#### EXERCISE PROMPT:
Copy out the listing that follows, exactly, without its pictures.

#### DATA EXCERPT:
*** Block opens ***
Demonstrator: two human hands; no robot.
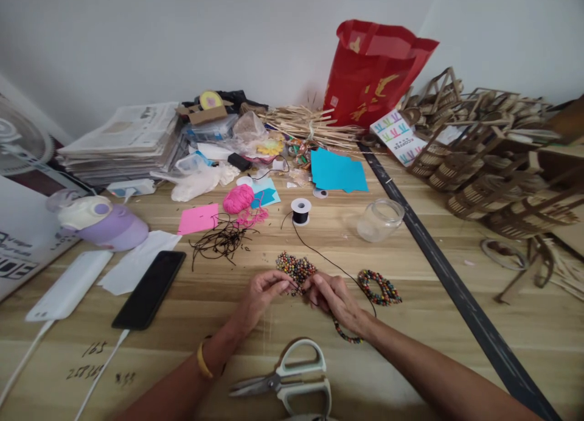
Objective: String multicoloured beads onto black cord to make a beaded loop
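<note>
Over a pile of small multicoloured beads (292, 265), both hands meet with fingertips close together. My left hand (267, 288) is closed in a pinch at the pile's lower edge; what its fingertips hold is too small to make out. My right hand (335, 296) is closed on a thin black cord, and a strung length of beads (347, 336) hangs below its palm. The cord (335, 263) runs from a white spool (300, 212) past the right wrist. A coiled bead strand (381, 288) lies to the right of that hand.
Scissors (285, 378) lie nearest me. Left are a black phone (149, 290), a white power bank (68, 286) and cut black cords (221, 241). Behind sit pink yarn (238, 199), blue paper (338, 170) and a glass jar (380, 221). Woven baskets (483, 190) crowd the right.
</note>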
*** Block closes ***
#### ANSWER SPACE:
Demonstrator: two human hands; no robot.
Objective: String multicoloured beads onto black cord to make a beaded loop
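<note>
Over a pile of small multicoloured beads (292, 265), both hands meet with fingertips close together. My left hand (267, 288) is closed in a pinch at the pile's lower edge; what its fingertips hold is too small to make out. My right hand (335, 296) is closed on a thin black cord, and a strung length of beads (347, 336) hangs below its palm. The cord (335, 263) runs from a white spool (300, 212) past the right wrist. A coiled bead strand (381, 288) lies to the right of that hand.
Scissors (285, 378) lie nearest me. Left are a black phone (149, 290), a white power bank (68, 286) and cut black cords (221, 241). Behind sit pink yarn (238, 199), blue paper (338, 170) and a glass jar (380, 221). Woven baskets (483, 190) crowd the right.
</note>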

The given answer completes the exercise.